──────── MATERIAL SUPPLIED
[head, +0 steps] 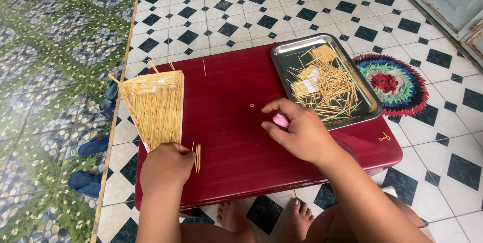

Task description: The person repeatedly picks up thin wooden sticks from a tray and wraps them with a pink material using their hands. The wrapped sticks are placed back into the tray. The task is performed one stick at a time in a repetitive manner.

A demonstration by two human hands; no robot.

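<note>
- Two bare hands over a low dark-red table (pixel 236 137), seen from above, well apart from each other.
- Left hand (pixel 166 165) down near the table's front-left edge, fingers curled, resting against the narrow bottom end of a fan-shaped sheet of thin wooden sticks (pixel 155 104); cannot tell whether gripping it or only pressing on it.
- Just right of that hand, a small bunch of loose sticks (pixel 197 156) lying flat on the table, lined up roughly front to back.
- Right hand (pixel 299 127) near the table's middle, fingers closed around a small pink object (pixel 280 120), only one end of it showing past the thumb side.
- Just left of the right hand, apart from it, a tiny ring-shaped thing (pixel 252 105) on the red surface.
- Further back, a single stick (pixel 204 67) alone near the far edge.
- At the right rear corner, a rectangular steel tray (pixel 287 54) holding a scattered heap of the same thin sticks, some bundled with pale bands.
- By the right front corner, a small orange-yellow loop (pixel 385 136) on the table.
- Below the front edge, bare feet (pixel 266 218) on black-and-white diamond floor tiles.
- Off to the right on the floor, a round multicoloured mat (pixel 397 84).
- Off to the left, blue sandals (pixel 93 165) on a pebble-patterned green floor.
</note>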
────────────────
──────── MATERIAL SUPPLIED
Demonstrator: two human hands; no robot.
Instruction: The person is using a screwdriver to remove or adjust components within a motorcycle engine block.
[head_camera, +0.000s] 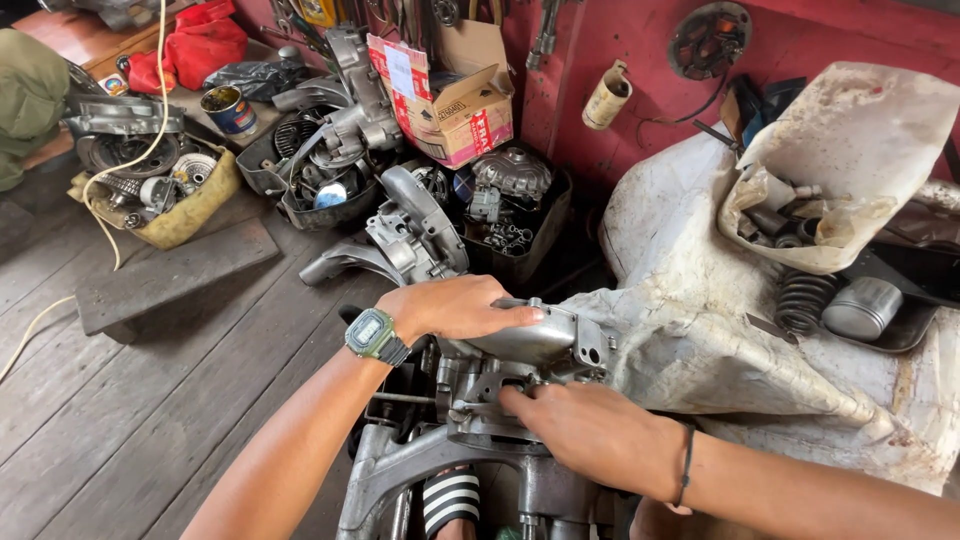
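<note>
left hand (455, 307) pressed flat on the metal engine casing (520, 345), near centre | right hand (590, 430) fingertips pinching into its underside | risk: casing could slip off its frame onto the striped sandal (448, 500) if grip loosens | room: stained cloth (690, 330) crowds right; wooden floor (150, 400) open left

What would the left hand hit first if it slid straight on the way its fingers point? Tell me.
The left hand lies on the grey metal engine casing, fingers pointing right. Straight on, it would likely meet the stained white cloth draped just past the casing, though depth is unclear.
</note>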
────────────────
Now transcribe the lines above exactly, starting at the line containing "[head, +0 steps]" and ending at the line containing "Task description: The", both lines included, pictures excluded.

[head, +0 steps] 

Task description: The person repeatedly picks up thin wooden sticks from a tray and wraps them with a pink material using their hands. The wrapped sticks are placed back into the tray. The task is performed one stick at a time in a repetitive manner.

Nothing further remains to be added to the answer.